Summary:

Ah, to be a telco these days…the existential angst. France Telecom, one of the biggest telecom groups, has created a unit to invest in co-…

Ah, to be a telco these days…the existential angst. France Telecom, one of the biggest telecom groups, has created a unit to invest in co-production and acquire acquisition rights for French and European films, and that it aims to co-produce 10-15 movies per year together jointly with “key figures in the sector.” This is the first time FT has gone into original content production. The idea is similar to what has happened in Japan, and especially Korea, where the big telco incumbents are taking stake in entertainment companies, in the hope that they could feed the distributions chains with all kinds of multiplatform content.
It said that it has an investment chest worth around Eur 10 million, though that figure could increase.
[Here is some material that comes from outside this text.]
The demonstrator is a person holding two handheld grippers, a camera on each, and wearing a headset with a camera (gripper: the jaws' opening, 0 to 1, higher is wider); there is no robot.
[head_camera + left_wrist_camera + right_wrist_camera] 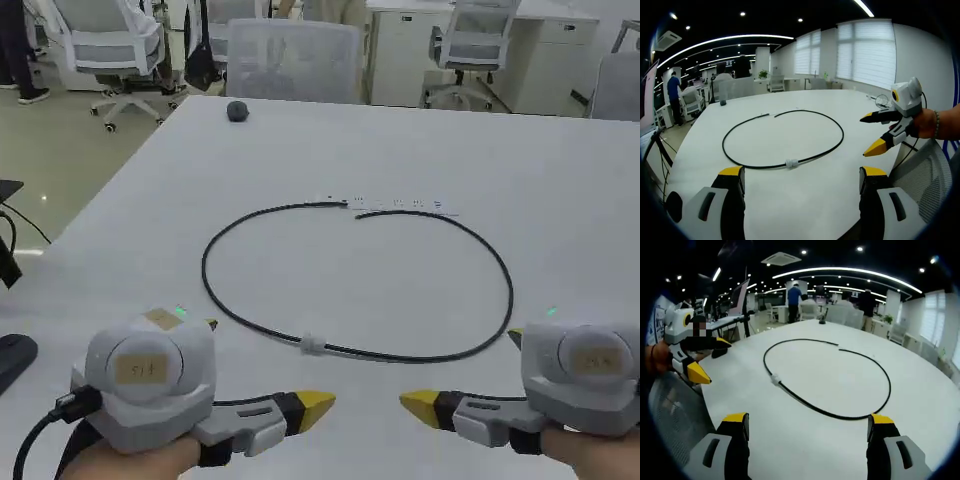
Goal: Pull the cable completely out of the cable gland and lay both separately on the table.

Ovum: To most people across the industry, this news opens a new era in the life of a telco company. Where else would this happen but in France, the country so passionately devoted to its own production industry, content and culture…..The unit will be part of France Telecom’s content division, headed by Patricia Langrand, a veteran pulled directly from the French film world.
WSJ: FT has been investing heavily to offer exclusive content in order to distinguish itself from competitors. The company has built a 400-person content division to acquire the rights to movies, TV shows, sports and music.FT’s mobile-phone unit, Orange, acquired exclusive rights to broadcast French soccer-league games over mobile phones and offers 52 TV channels over mobile phones. Last year, FFT’s mobile-phone, digital-TV and Internet customers could download ringtones and watch Madonna’s new single “Hung Up” weeks before Warner Music Group Corp. released the album in France.